> _Description of the task_:
Could the data underneath be repeated exactly, in full?

:: Supplied data ::

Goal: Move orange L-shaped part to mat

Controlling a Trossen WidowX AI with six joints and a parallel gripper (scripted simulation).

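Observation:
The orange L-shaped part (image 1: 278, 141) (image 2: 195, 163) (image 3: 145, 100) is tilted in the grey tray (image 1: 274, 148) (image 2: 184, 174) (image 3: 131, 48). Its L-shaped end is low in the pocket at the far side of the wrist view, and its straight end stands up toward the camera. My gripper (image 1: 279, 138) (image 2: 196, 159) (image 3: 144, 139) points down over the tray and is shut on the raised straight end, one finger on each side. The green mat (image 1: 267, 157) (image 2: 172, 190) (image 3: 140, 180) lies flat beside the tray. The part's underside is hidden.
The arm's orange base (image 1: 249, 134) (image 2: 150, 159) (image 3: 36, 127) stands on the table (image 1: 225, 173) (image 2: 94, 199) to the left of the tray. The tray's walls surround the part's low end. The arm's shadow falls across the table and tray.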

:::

> _Response_:
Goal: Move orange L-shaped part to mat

Controlling a Trossen WidowX AI with six joints and a parallel gripper (scripted simulation).

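Observation:
The orange L-shaped part (image 1: 278, 141) (image 2: 195, 163) (image 3: 145, 100) is tilted in the grey tray (image 1: 274, 148) (image 2: 184, 174) (image 3: 131, 48). Its L-shaped end is low in the pocket at the far side of the wrist view, and its straight end stands up toward the camera. My gripper (image 1: 279, 138) (image 2: 196, 159) (image 3: 144, 139) points down over the tray and is shut on the raised straight end, one finger on each side. The green mat (image 1: 267, 157) (image 2: 172, 190) (image 3: 140, 180) lies flat beside the tray. The part's underside is hidden.
The arm's orange base (image 1: 249, 134) (image 2: 150, 159) (image 3: 36, 127) stands on the table (image 1: 225, 173) (image 2: 94, 199) to the left of the tray. The tray's walls surround the part's low end. The arm's shadow falls across the table and tray.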

There is no more to the output.